A careful examination of the statute shows that the provision for taxation for municipal purposes, relates not alone to the payment to the city of the money so received as and for its use, but necessarily enter into the assessment, levy and collection thereof as well; indeed it pervades every material feature of the act as essential parts of its structure as a method of raising revenue by taxation and is therefore incapable of separation; inasmuch as said section 12 as amended says, “That of the moneys which shall be levied and collected under the provisions of this act, in New Castle County, within the limits of the City of Wilmington two-fourths thereof shall be for the use of the mayor and council of Wilmington.’’ The taint of unconstitutionality applies therefore to the levy and collection of the tax as well as to its distribution, and may not be separated from the residue without destroying the machinery for levying and collecting taxes for all purposes.
It may be said, moreover, that so much of new section 12 *203being void, as relates to the distribution of the tax; the original statute as amended becomes inoperative, because the object for which the tax is levied is eliminated therefrom; thus leaving the statute without a purpose; practically a nullity.

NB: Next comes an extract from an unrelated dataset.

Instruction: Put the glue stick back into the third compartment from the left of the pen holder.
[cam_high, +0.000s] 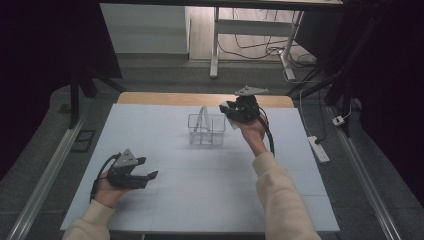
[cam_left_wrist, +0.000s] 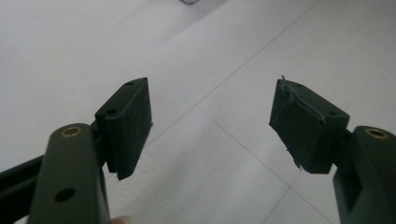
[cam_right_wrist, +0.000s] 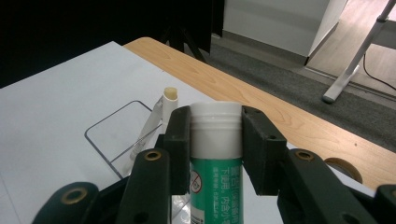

Our conclusion is, that as section 12 of the original act, was repealed by section 7 of the amending act; that as so much of said new section 12 as relates to taxation for municipal purposes in the amending act is unconstitutional and void, because it is not covered by the title, and that as the unconstitutional part cannot be separated from the residue, without emasculating the statute, that therefore the act as amended is unconstitutional and void, and the plaintiff is entitled to recover.
Entertaining this view, it becomes unnecessary for us to consider the remaining questions, which were raised and argued with so much force and ability, viz.:
First, the unconstitutionality of the act because it is claimed to be in violation of section 1, Article 8 of the Constitution of 1897 providing for uniformity in taxation.
Second, the alleged illegality of the tax for 1898, because it was not assessed according to law, in that the taxable had no day in Court, no opportunity to review the assessment or to take an appeal.
It is ordered- that the prothonotary certify this opinion to the Superior Court for New Castle County.